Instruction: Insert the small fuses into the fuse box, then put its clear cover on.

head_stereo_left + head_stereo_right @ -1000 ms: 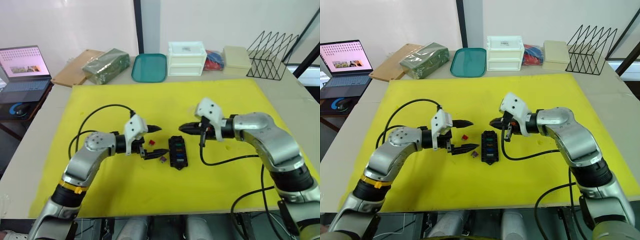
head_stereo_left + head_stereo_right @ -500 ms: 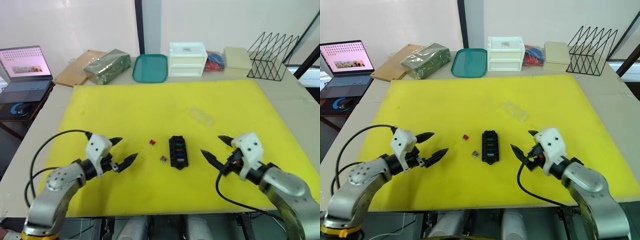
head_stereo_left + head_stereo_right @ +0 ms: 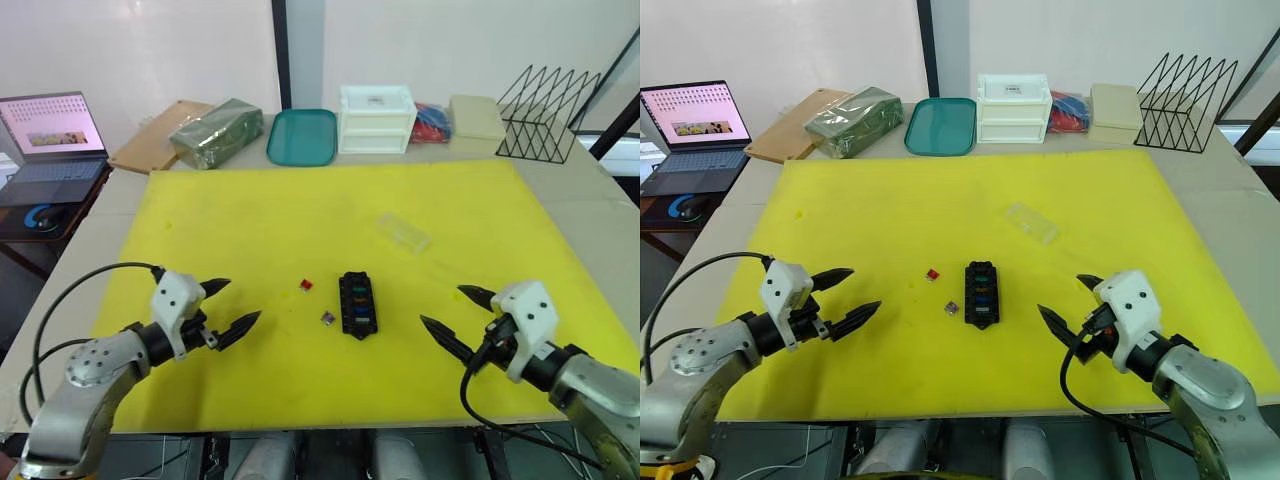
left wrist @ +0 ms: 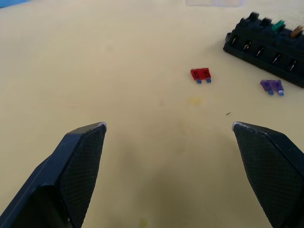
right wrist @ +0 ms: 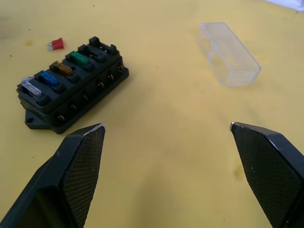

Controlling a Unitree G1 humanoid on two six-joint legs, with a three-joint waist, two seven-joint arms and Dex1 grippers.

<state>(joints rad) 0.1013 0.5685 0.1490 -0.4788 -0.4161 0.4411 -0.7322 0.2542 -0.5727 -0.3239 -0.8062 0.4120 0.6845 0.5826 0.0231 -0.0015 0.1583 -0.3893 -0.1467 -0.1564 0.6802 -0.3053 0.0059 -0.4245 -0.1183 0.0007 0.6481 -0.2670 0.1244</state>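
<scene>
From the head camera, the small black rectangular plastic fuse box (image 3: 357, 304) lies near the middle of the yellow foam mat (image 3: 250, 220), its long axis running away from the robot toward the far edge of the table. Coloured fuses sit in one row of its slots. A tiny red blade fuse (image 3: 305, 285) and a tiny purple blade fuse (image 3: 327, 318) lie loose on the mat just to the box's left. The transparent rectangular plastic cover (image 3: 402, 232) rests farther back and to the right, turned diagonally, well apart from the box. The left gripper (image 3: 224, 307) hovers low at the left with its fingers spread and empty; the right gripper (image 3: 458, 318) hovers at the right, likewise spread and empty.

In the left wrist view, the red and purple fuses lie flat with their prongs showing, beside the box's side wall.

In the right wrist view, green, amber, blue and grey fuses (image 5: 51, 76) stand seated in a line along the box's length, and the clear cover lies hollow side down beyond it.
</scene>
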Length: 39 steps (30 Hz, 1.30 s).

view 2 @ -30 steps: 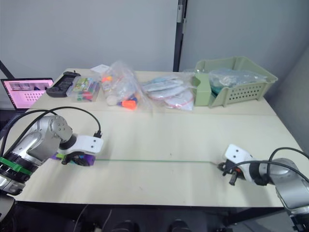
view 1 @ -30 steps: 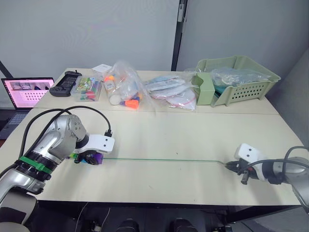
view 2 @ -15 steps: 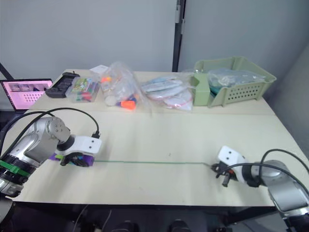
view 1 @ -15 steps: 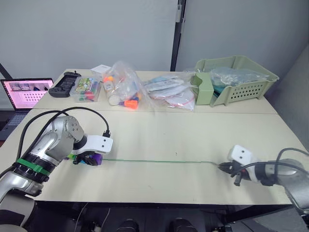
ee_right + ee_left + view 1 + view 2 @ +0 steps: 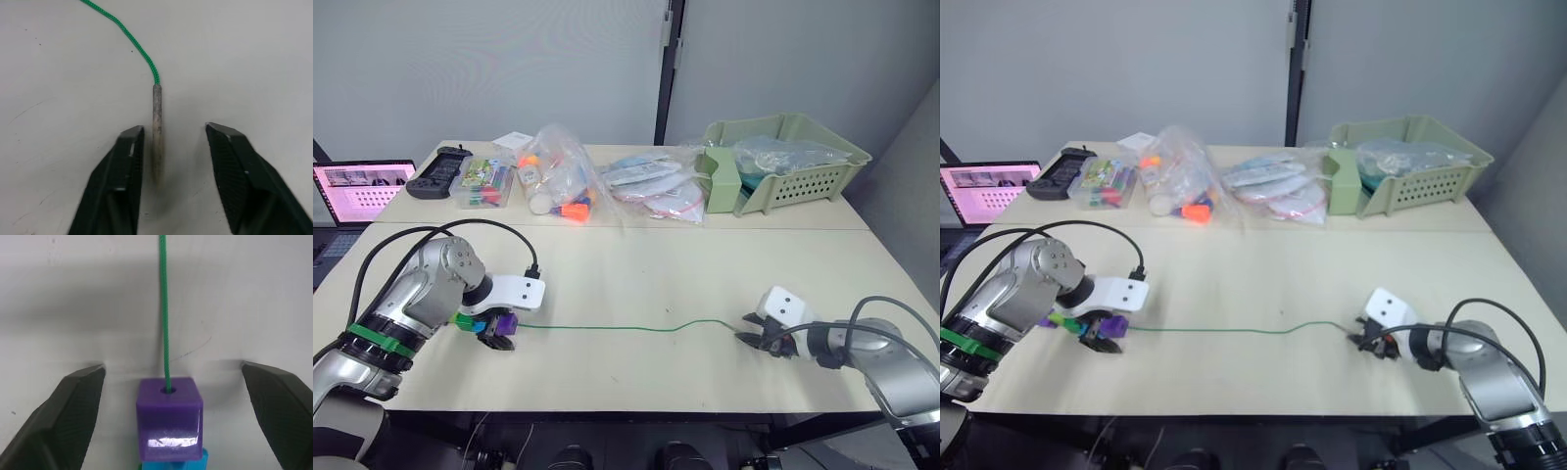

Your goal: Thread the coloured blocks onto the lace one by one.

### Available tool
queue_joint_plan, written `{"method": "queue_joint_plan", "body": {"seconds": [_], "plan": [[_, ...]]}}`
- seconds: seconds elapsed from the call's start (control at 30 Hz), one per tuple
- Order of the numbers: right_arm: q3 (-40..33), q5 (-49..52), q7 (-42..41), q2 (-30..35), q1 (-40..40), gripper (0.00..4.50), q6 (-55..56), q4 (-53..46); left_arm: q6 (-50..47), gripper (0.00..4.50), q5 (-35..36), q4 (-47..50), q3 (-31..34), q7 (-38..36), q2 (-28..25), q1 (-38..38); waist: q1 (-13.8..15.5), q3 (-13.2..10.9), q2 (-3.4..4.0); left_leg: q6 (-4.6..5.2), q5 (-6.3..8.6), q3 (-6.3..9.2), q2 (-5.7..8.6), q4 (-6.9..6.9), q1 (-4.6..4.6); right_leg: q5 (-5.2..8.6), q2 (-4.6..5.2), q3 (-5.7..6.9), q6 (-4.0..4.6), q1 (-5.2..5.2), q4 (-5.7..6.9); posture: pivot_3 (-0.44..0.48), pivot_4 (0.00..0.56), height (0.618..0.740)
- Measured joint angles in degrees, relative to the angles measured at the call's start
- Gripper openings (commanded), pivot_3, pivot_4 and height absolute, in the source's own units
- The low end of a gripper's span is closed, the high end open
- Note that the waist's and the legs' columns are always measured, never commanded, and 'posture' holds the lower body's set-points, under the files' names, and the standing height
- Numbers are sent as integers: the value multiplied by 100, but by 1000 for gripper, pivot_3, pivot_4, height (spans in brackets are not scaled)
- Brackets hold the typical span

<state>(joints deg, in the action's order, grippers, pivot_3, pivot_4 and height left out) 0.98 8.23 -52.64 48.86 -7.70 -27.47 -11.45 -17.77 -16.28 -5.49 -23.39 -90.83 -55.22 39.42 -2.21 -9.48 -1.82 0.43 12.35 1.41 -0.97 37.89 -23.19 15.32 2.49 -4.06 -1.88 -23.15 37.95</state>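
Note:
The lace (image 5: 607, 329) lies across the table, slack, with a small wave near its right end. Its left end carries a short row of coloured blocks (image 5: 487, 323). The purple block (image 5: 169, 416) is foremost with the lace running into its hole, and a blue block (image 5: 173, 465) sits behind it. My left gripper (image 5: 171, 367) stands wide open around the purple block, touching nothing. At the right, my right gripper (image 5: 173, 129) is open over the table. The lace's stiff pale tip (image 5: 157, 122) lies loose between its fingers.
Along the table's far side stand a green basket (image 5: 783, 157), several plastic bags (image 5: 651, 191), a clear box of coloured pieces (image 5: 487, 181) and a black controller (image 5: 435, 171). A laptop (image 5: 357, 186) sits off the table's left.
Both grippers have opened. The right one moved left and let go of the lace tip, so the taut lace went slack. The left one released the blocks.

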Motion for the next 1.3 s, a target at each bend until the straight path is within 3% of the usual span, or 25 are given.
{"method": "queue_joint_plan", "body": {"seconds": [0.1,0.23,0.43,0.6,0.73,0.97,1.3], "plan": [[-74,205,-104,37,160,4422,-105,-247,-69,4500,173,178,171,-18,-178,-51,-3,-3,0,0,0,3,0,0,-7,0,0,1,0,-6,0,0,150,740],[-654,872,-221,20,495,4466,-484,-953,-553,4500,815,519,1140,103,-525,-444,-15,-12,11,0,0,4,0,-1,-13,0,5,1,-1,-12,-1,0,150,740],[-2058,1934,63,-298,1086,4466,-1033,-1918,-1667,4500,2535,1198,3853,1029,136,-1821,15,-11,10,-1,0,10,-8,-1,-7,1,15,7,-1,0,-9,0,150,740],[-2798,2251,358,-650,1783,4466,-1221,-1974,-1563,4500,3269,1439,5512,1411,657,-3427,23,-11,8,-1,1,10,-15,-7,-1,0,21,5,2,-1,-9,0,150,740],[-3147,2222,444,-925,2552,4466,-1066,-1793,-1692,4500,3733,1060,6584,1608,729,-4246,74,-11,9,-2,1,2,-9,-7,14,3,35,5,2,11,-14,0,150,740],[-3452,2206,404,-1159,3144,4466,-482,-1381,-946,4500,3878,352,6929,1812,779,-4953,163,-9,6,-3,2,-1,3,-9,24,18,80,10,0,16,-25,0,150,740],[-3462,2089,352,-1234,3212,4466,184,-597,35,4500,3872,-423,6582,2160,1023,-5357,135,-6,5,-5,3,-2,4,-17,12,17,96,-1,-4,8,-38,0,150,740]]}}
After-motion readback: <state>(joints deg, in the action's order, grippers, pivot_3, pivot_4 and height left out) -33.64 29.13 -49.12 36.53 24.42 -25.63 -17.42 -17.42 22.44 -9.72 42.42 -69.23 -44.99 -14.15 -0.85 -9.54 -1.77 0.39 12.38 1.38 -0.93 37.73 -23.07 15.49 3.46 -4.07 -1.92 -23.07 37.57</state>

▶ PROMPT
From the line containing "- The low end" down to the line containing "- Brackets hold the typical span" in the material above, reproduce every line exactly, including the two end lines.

▶ TASK RESULT
- The low end of a gripper's span is closed, the high end open
- Note that the waist's and the legs' columns are always measured, never commanded, and 'posture' holds the lower body's set-points, under the files' names, and the standing height
- Numbers are sent as integers: the value multiplied by 100, but by 1000 for gripper, pivot_3, pivot_4, height (spans in brackets are not scaled)
- Brackets hold the typical span

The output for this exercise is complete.